LISTED RECORDS -
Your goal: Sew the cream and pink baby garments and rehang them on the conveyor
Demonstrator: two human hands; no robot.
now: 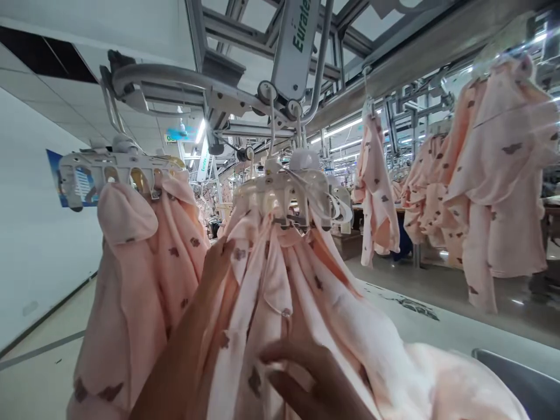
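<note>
A bundle of pink printed fabric pieces [280,280] hangs from a white clamp hanger [289,195] on an overhead rail. My left hand [219,262] reaches up along the left side of the bundle, its fingers pressed against and partly tucked behind the cloth just below the clamp. My right hand [315,379] is low in the middle, fingers curled around the lower folds of the same fabric. The fabric trails down to the right over a table.
A second hanger [109,172] with pink fabric [140,280] hangs just to the left. More pink garments [376,186] [494,175] hang on the right. The overhead conveyor carrier [297,35] is above. A grey table edge [516,373] lies at lower right, a white wall at left.
</note>
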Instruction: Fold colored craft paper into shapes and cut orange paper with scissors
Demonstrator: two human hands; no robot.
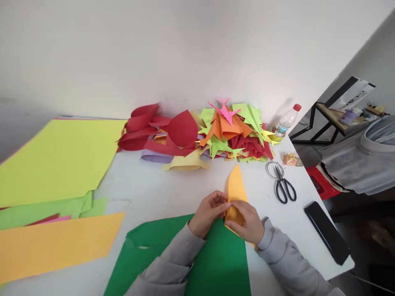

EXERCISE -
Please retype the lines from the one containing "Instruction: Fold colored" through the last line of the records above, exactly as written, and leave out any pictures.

TASK OUTPUT -
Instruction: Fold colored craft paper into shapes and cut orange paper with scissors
Demonstrator: two human hands; no robot.

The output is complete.